What you need to do: Every line of the material below must be repeated exactly.

Input data:
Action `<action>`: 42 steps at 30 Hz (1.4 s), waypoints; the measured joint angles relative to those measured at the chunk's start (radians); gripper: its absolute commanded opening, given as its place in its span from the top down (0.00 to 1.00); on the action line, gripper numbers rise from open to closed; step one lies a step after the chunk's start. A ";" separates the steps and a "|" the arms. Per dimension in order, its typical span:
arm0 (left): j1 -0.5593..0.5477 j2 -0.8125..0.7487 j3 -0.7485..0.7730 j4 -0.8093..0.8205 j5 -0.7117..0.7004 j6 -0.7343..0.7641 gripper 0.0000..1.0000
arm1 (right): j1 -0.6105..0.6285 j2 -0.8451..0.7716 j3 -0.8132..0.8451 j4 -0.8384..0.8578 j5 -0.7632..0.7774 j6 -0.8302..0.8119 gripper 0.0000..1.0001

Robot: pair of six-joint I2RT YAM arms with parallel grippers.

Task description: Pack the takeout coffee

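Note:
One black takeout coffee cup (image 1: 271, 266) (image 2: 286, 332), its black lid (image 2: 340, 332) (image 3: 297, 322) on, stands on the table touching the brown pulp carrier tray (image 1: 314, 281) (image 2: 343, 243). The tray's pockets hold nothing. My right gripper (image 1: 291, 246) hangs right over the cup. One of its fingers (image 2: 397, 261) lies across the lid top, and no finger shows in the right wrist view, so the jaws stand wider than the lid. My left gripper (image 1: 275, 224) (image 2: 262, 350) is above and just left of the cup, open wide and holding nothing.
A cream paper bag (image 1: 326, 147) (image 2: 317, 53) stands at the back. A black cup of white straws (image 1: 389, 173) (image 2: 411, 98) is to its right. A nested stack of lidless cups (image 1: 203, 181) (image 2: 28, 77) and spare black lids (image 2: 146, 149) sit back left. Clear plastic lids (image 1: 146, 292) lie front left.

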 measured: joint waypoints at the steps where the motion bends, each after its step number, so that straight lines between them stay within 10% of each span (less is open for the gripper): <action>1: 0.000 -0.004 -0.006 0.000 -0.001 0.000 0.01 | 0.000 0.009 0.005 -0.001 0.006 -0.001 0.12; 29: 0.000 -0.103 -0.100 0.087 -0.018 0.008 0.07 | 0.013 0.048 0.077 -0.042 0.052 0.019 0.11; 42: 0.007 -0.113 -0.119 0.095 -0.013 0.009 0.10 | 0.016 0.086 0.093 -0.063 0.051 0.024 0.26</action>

Answer for this exercise:
Action `<action>`: 42 steps at 30 Hz (1.4 s), waypoints; the measured joint angles relative to those measured at the chunk's start (radians); gripper: its absolute commanded opening, given as its place in its span from the top down (0.00 to 1.00); on the action line, gripper numbers rise from open to closed; step one lies a step after the chunk's start. A ";" separates the steps and a "|" the arms. Per dimension in order, its typical span:
arm0 (left): j1 -0.5593..0.5477 j2 -0.8125..0.7487 j3 -0.7485..0.7730 j4 -0.8093..0.8205 j5 -0.7117..0.7004 j6 -0.7343..0.7641 gripper 0.0000..1.0000
arm1 (right): j1 -0.6105..0.6285 j2 -0.8451..0.7716 j3 -0.8132..0.8451 j4 -0.8384..0.8578 j5 -0.7632..0.7774 j6 -0.8302..0.8119 gripper 0.0000..1.0001

Robot: pair of six-joint I2RT YAM arms with parallel grippers.

Task description: Pack the takeout coffee

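Note:
One black takeout coffee cup (image 1: 271, 266) (image 2: 286, 332), its black lid (image 2: 340, 332) (image 3: 297, 322) on, stands on the table touching the brown pulp carrier tray (image 1: 314, 281) (image 2: 343, 243). The tray's pockets hold nothing. My right gripper (image 1: 291, 246) hangs right over the cup. One of its fingers (image 2: 397, 261) lies across the lid top, and no finger shows in the right wrist view, so the jaws stand wider than the lid. My left gripper (image 1: 275, 224) (image 2: 262, 350) is above and just left of the cup, open wide and holding nothing.
A cream paper bag (image 1: 326, 147) (image 2: 317, 53) stands at the back. A black cup of white straws (image 1: 389, 173) (image 2: 411, 98) is to its right. A nested stack of lidless cups (image 1: 203, 181) (image 2: 28, 77) and spare black lids (image 2: 146, 149) sit back left. Clear plastic lids (image 1: 146, 292) lie front left.
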
 measured: joint waypoints at the steps where the motion bends, each after its step number, so that straight lines between them stay within 10% of each span (less is open for the gripper): <action>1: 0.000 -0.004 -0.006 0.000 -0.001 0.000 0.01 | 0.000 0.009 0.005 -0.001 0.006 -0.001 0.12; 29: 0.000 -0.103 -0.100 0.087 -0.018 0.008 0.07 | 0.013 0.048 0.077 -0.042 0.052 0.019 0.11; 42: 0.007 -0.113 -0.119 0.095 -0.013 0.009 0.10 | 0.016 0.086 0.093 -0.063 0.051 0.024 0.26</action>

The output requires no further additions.